Exercise instructions:
In the listing that follows, locate the line containing "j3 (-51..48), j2" and the line containing "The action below". Retype exactly those two lines and every line between them, and nothing more.

Data:
****
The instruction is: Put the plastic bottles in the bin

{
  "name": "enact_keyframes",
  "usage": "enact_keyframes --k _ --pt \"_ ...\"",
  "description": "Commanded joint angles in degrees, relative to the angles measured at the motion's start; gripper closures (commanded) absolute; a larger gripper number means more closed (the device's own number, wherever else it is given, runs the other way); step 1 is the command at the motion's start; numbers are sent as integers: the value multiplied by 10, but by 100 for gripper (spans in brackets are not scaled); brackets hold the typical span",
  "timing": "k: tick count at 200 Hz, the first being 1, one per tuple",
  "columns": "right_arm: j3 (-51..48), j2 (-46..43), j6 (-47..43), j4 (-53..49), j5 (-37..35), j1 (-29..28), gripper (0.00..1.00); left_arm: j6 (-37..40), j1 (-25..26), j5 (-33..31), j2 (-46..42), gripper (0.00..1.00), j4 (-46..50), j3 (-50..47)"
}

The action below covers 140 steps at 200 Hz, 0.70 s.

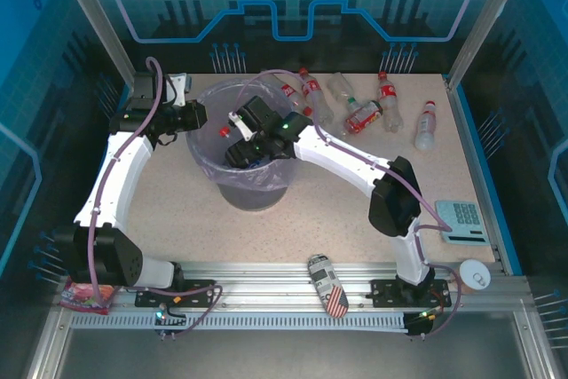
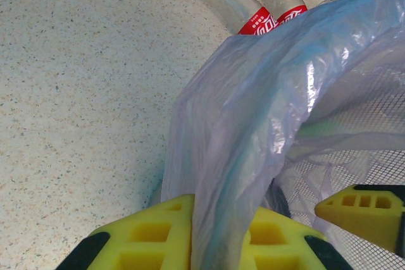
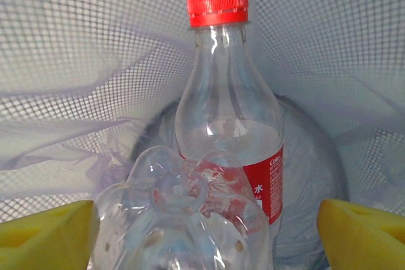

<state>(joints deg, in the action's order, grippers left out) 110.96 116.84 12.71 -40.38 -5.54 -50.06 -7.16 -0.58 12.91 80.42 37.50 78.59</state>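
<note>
Bottles (image 1: 364, 115) lie loose at the table's (image 1: 222, 228) far edge. One red-capped bottle (image 3: 228, 124) sits inside the bin (image 1: 253, 194), between the spread pads (image 3: 44, 235) of your right gripper (image 3: 202, 235). Your left gripper (image 2: 221, 241) pinches the bag (image 2: 253, 124) rim.

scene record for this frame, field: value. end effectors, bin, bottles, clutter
left end effector: shut, pinching the bag at the bin's rim
right end effector: open, down inside the bin
in bin: red-capped bottle; crumpled clear bottle in front of it
bottles on table: about six, lying beyond the bin
other: flag-patterned can at near edge; calculator at right edge
</note>
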Motion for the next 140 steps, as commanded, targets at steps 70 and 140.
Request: enact_keyframes --k 70,140 --pt "42 -145 -40 -4 -10 -13 5 18 17 6 38 88 40 -36" --pt "-12 -251 -45 -41 -126 72 5 20 17 5 34 88 41 -38"
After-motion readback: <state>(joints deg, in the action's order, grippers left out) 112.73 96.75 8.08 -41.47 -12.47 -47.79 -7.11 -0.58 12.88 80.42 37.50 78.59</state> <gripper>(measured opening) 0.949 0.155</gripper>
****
Solution to the problem:
  "columns": "right_arm: j3 (-51..48), j2 (-46..43), j6 (-47..43), j4 (-53..49), j5 (-37..35), j1 (-29..28), gripper (0.00..1.00); left_arm: j6 (-37..40), j1 (-25..26), j5 (-33..31), j2 (-46..42), gripper (0.00..1.00), j4 (-46..50), j3 (-50..47)"
}

The action below covers 140 steps at 200 Hz, 0.70 s.

The output is finished and nothing more is needed.